RFK Jr.’s Shift (2005–Present)
- Early Career: As a young lawyer, Kennedy worked for the Natural Resources Defense Council and contributed to river conservation. He did not publicly question vaccines in the 1980s or 1990s, and praised the efficacy of childhood immunizations in early interviews NPRWikipedia.
- From Supporter to Skeptic (2015 Onward): By 2015, Kennedy publicly accused vaccine producers of hiding “evidence linking inoculations to autism,” despite multiple large‐scale studies disproving such links. He met resistance from major medical journals; Salon retracted his 2017 anti‐vaccine opinion piece for factual errors. Upon confirmation in 2025 as HHS Secretary under the Trump administration, he reversed decades of vaccine policy—removing COVID‐19 vaccines from the recommended schedule for children and pregnant women, citing a lack of data, even as major health organizations warned this would risk public health People.comPOLITICO.
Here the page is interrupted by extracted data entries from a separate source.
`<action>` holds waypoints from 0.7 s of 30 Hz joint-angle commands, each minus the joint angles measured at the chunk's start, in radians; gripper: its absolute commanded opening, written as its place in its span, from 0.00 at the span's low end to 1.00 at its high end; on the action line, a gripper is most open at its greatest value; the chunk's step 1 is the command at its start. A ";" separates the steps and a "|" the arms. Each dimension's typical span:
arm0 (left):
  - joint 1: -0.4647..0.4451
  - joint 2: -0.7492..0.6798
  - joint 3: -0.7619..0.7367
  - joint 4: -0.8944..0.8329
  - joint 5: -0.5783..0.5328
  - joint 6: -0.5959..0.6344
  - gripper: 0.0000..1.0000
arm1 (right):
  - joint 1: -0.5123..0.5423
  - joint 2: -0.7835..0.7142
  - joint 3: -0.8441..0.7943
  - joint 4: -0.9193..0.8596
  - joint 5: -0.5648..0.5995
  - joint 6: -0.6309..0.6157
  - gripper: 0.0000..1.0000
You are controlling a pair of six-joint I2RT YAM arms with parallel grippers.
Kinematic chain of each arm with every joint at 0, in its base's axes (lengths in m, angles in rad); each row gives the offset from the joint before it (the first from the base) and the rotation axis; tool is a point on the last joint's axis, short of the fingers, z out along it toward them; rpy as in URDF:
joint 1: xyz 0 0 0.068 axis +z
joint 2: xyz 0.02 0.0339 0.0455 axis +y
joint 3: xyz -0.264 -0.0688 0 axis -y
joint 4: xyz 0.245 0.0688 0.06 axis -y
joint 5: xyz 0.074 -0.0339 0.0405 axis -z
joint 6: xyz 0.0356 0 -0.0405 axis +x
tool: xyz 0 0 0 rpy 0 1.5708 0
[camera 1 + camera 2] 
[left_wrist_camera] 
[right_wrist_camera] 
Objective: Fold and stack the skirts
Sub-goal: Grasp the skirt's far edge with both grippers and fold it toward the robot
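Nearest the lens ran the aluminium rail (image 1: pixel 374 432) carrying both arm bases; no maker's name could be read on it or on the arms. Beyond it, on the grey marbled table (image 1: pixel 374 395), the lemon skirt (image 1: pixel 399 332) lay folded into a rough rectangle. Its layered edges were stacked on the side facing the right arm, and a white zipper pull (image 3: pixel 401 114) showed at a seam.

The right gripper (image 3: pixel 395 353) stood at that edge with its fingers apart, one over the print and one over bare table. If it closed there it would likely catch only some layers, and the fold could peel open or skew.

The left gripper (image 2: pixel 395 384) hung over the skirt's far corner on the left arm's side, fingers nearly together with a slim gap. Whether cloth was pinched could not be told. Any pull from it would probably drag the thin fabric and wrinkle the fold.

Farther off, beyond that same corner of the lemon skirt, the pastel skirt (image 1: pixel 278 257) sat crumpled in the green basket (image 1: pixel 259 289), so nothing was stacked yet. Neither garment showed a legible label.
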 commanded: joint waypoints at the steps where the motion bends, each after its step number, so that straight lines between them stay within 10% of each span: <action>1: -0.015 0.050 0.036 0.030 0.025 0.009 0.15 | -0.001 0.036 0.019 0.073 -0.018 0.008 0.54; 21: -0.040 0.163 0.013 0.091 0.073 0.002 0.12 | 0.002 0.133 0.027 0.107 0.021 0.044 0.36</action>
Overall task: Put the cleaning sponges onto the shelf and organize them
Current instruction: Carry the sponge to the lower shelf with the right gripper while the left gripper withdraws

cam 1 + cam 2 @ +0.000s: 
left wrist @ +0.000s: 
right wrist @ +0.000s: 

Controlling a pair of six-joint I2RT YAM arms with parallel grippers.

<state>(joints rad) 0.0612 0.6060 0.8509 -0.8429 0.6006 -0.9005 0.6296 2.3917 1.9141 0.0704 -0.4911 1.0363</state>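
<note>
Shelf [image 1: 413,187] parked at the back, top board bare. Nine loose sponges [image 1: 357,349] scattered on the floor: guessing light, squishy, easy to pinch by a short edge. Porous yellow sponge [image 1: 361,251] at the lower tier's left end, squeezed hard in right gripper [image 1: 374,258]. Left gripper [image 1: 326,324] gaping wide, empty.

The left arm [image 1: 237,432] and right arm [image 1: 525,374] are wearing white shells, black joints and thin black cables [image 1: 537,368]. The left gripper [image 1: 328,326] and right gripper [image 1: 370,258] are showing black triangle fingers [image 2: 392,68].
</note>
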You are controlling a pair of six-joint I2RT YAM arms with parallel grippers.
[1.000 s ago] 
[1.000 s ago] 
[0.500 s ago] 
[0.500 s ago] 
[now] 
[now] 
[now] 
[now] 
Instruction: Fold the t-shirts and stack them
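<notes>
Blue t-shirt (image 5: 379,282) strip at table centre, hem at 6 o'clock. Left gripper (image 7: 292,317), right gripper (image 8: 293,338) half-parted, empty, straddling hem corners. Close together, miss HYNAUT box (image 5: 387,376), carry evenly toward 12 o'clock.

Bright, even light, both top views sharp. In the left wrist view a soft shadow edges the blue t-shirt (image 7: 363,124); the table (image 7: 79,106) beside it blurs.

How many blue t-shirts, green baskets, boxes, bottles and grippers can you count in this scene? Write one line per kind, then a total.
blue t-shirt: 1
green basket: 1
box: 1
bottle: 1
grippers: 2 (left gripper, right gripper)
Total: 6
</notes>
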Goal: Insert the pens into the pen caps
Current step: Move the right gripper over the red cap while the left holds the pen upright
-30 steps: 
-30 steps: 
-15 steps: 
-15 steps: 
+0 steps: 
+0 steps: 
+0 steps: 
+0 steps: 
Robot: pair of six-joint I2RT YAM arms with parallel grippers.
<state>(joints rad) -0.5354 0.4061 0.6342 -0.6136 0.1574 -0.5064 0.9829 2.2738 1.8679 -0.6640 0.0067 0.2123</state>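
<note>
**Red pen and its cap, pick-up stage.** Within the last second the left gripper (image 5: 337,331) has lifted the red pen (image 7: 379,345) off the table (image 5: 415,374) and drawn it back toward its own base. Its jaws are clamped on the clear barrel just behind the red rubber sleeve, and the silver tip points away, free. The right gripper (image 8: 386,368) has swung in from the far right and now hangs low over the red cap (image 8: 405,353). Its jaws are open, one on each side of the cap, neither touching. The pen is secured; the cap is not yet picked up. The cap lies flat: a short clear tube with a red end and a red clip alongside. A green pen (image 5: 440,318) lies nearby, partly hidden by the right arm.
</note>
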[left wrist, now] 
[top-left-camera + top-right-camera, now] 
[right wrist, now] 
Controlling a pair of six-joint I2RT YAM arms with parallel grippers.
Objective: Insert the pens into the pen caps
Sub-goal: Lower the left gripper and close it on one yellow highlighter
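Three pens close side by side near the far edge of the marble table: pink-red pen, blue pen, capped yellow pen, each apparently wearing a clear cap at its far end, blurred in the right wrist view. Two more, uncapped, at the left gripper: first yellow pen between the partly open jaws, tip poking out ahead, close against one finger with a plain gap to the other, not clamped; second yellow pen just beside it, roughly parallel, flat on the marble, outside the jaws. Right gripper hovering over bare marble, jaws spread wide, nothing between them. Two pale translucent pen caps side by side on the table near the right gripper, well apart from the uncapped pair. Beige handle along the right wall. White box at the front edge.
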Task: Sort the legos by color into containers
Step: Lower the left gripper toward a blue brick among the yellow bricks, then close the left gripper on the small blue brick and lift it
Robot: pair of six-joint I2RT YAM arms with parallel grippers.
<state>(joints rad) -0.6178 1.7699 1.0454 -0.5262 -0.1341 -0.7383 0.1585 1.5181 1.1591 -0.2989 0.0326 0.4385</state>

Narrative Four: The Enlightened Pharmaceutical Company—From Public Service to Profit Motive
Johnson & Johnson’s Founding Ethos
- Origins and World Wars: Founded in 1886 by three brothers—Robert, James, and Edward Johnson—Johnson & Johnson pioneered sterile surgical supplies and household antiseptics. During World War I and II, J&J supplied medical dressings to Allied forces at cost or subsidized rates, reflecting a mission “to serve humanity” The New RepublicCDC.
Transition to Public Shareholder Ownership
- Going Public in 1944: In October 1944, J&J offered shares to the public to fund expansion. Though still guided by its “Credo”—“we believe our first responsibility is to the doctors, nurses, patients, mothers, and all others who use our products”—the shift introduced quarterly profit pressures. By the 1970s, J&J had become a patent powerhouse, owning a diverse portfolio from Band-Aids to advanced pharmaceuticals.
Controversies and Talc Litigation
- Baby Powder Litigation (1999–Present): In the late 1990s, J&J’s talc‐based baby powder was linked to ovarian cancer and mesothelioma. Internal memos suggested company executives were aware of asbestos contamination as early as 1971. By 2023, J&J had paid over $25 billion in settlements to more than 100,000 claimants, yet maintained in court filings that “the product is safe”—a position widely criticized as prioritizing profits over consumer welfare The New RepublicWikipedia.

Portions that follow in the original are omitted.